BTW Pluto (the ex-planet) isn't lonely. He has a companion.


----------



## Couchie (Dec 9, 2010)

Plenty of new blurry photos of the surface features for the History Channel nutjobs to construe as alien bases. Let's be satisfied with that development.


----------



## KenOC (Mar 7, 2011)

Couchie said:


> Plenty of new blurry photos of the surface features for the History Channel nutjobs to construe as alien bases. Let's be satisfied with that development.


Not so blurry today.


----------



## ptr (Jan 22, 2013)

KenOC said:


> Not so blurry today.
> http://www.nasa.gov/sites/default/files/thumbnails/image/15-152.png


Sorry Ken, but that could easily be photo of my behind in B&W! 

/ptr


----------



## geralmar (Feb 15, 2013)

The Planets was composed about astrological signs, not actual planets; so anything discovered in the present flyby is irrelevant.

Fun discussion, though.


----------



## Ukko (Jun 4, 2010)

geralmar said:


> The Planets was composed about astrological signs, not actual planets; so anything discovered in the present flyby is irrelevant.
> 
> Fun discussion, though.


That's the standard quibble. But those astrological 'signs' were _tied to_ the planets and their apparent motions. So there.


----------



## geralmar (Feb 15, 2013)

For a late '50s "lounge music" take on the solar system, there is Russ Garcia's "Fantastica," available on YouTube. Sorry; no Pluto.


----------



## Rhombic (Oct 28, 2013)

*Mad idea*

I had quite a bit of harmonic material "lying around" (interesting dissonant chords and non-tonal resolutions), but until this week I had left it for some future composition. However, after reading this a few days ago, I've realised that I could begin to compose "Pluto and Charon", an overture for symphonic orchestra... curiously enough, some of the things that I jotted down months ago actually fit within the mysterious nature of Pluto and its inaccessibility.
So anyway, I've started to work on this new project, after having read and practised quite a lot of orchestration this year (to be honest, I have never composed anything for orchestra due to self-consciousness of how I lacked the necessary orchestration skills to support symphonic music... which led me to reading as much as possible and formally analysing two Myaskovsky symphonies). Anyway.
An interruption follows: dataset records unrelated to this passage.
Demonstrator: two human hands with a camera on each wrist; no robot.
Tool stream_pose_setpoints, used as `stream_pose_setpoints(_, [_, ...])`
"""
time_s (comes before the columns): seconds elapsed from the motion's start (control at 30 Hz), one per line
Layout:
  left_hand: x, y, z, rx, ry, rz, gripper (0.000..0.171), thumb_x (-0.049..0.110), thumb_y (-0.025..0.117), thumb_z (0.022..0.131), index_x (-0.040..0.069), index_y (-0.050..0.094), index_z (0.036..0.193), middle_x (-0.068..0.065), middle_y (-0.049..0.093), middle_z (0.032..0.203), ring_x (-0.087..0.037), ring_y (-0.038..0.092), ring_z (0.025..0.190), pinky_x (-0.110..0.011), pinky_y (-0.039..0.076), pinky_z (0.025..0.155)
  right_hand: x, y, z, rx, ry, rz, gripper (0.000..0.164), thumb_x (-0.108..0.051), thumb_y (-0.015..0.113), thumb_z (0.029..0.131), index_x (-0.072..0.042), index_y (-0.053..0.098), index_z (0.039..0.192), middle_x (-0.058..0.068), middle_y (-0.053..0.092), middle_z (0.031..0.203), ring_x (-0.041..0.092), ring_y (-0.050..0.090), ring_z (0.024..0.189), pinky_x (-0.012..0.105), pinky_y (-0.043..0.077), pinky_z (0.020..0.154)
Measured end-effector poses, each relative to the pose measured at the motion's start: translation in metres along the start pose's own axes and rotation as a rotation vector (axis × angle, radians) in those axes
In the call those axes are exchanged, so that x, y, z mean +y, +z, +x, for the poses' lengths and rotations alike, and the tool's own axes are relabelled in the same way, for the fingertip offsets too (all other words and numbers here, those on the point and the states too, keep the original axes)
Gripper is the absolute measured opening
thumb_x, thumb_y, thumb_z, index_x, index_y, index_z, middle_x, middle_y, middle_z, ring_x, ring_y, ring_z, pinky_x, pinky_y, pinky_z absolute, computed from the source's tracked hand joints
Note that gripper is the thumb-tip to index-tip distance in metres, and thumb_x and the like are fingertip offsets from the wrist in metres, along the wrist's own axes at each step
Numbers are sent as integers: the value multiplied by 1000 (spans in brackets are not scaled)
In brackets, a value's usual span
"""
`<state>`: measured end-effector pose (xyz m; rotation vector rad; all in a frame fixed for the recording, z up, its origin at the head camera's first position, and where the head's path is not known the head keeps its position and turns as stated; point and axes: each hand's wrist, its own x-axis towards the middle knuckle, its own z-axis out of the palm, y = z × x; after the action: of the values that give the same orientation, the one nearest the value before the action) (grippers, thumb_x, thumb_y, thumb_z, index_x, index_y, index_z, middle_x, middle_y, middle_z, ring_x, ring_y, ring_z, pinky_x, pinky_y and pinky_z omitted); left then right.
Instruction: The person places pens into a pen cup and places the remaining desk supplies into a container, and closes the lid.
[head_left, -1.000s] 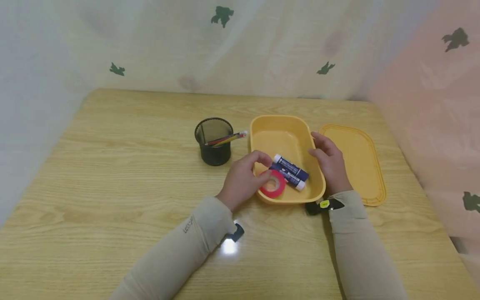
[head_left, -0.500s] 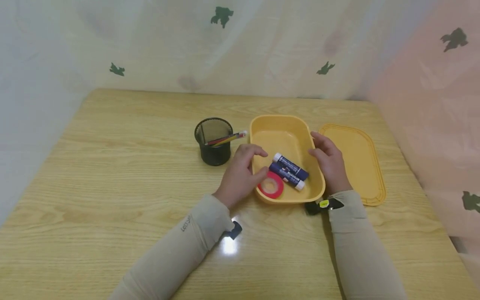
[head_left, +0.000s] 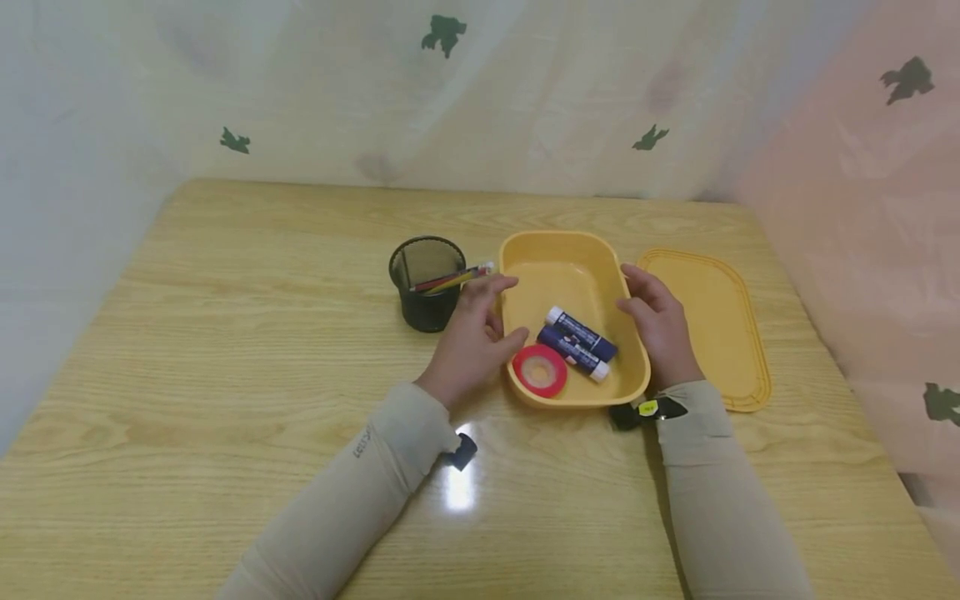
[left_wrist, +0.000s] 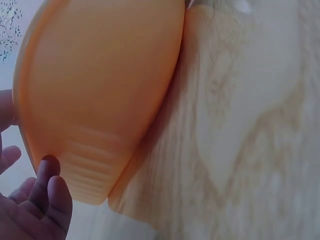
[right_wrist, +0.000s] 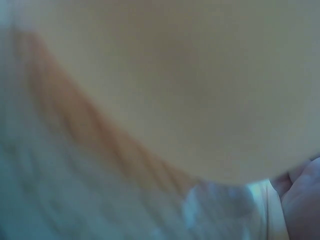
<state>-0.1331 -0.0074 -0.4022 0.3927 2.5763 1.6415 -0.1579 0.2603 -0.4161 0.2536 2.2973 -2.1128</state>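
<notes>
An open yellow plastic box [head_left: 558, 287] stands on the table. In its front part lie two blue glue sticks [head_left: 577, 342] with white ends, side by side, and a red roll of tape [head_left: 540, 371] to their left. My left hand [head_left: 468, 337] is at the box's left rim, thumb and forefinger spread apart with nothing between them. In the left wrist view its curled-looking fingers [left_wrist: 50, 192] are beside the box's outer wall. My right hand [head_left: 662, 325] grips the right rim, thumb on the inner side. The right wrist view is blurred and mostly filled by the box [right_wrist: 190, 90].
A black mesh pencil cup [head_left: 430, 312] stands left of the box, several pencils [head_left: 453, 279] leaning out over its rim toward the box. The yellow lid [head_left: 712, 325] lies flat on the wooden table [head_left: 247, 375], right of the box. A patterned curtain [head_left: 525, 100] hangs behind.
My left hand has let go of the tape roll and drawn back left to the box's rim, its fingers spreading. The tape settled slightly leftward. My right hand has stayed in place.
</notes>
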Motion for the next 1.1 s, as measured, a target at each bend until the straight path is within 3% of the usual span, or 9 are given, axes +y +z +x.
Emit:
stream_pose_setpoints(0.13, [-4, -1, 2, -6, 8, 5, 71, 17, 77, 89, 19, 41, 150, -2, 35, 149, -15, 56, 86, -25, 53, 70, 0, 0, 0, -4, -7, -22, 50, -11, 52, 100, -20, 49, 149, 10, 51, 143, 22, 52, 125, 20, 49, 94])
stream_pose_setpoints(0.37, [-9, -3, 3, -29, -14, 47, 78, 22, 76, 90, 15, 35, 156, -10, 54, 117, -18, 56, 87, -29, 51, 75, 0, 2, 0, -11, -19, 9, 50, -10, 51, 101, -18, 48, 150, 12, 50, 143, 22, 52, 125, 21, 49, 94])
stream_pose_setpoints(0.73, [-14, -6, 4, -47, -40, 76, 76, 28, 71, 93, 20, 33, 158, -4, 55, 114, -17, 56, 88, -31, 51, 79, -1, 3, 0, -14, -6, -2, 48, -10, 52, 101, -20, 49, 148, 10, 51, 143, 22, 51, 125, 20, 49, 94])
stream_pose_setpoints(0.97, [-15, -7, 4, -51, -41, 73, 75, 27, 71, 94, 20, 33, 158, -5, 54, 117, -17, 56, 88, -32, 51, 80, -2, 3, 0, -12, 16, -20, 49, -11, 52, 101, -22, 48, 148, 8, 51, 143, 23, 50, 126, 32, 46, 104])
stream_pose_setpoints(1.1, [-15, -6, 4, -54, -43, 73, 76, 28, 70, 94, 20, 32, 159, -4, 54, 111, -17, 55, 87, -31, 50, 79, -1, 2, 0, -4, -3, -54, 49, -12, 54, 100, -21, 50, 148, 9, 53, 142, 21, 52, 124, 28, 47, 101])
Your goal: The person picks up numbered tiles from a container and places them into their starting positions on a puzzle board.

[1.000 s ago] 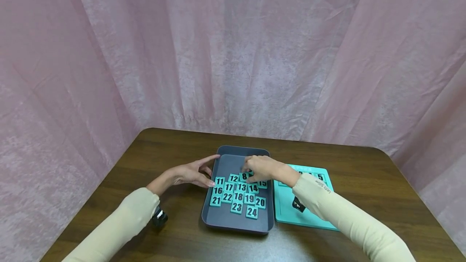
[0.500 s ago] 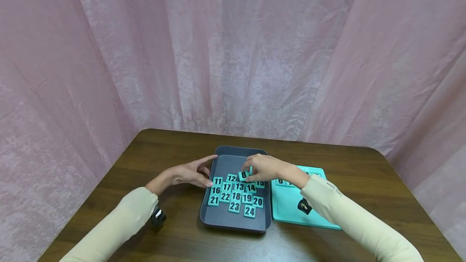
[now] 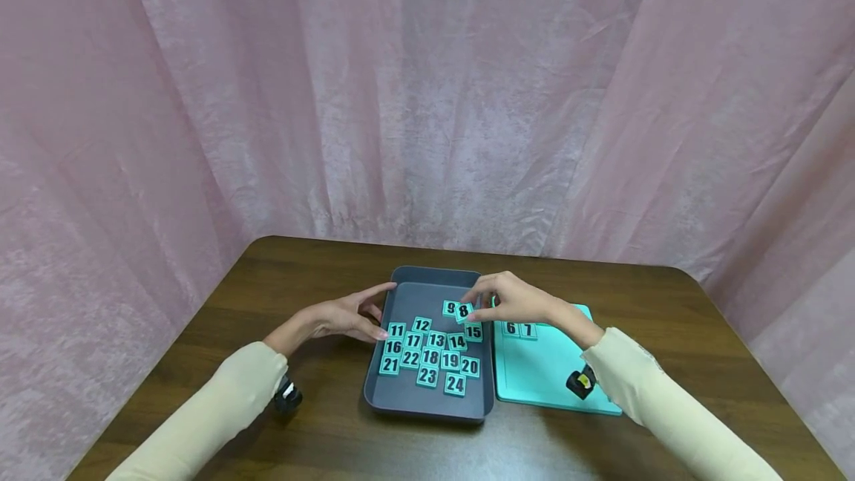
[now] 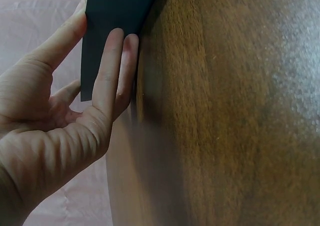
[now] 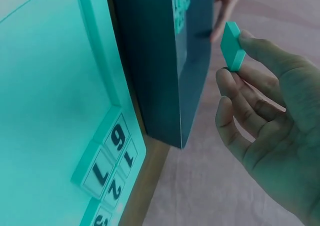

I'm not Shostakovich [or -even- John Williams, for that matter] but I feel confident with this.
(So far, I've generally composed quite a lot for chamber groups, piano, percussion and that's about it - I'm rather satisfied with those pieces but the orchestra is very intimidating)


----------



## KenOC (Mar 7, 2011)

NASA has released a couple of very nice animated fly-overs of Pluto. On YouTube.


----------



## Dr Johnson (Jun 26, 2015)

geralmar said:


> The Planets was composed about astrological signs, not actual planets; so anything discovered in the present flyby is irrelevant.
> 
> Fun discussion, though.


In that case there should be another movement, "Ophiuchus" :

*There's also a thirteenth star sign - Ophiuchus, or the serpent bearer. Ancient astronomers apparently omitted the sign so the 360-degree path of the sun could be divided into 12 neat, 30-degree slices.
*

from:

http://metro.co.uk/2015/03/23/think-you-know-your-star-sign-youre-probably-mistaken-5117273/


----------



## TxllxT (Mar 2, 2011)

Dr Johnson said:


> In that case there should be another movement, "Ophiuchus" :
> 
> *There's also a thirteenth star sign - Ophiuchus, or the serpent bearer. Ancient astronomers apparently omitted the sign so the 360-degree path of the sun could be divided into 12 neat, 30-degree slices.
> *
> ...


There is always this human longing for elegant mathematical solutions: 12 is OK, 13 is not. We just want the math to win.


----------



## Gaspard de la Nuit (Oct 20, 2014)

Dr Johnson said:


> In that case there should be another movement, "Ophiuchus" :
> 
> *There's also a thirteenth star sign - Ophiuchus, or the serpent bearer. Ancient astronomers apparently omitted the sign so the 360-degree path of the sun could be divided into 12 neat, 30-degree slices.
> *
> ...


The 12 traditional zodiac/ astrology signs are given ruling planets (or "planets", since the Sun and Moon are used as well) - Pluto, after it was discovered, was assigned to Scorpio, which now has both Mars and Pluto as patron planets in the Western Tropical system (Pluto is not really paid attention to in the Vedic system, which is actually more advanced in certain ways).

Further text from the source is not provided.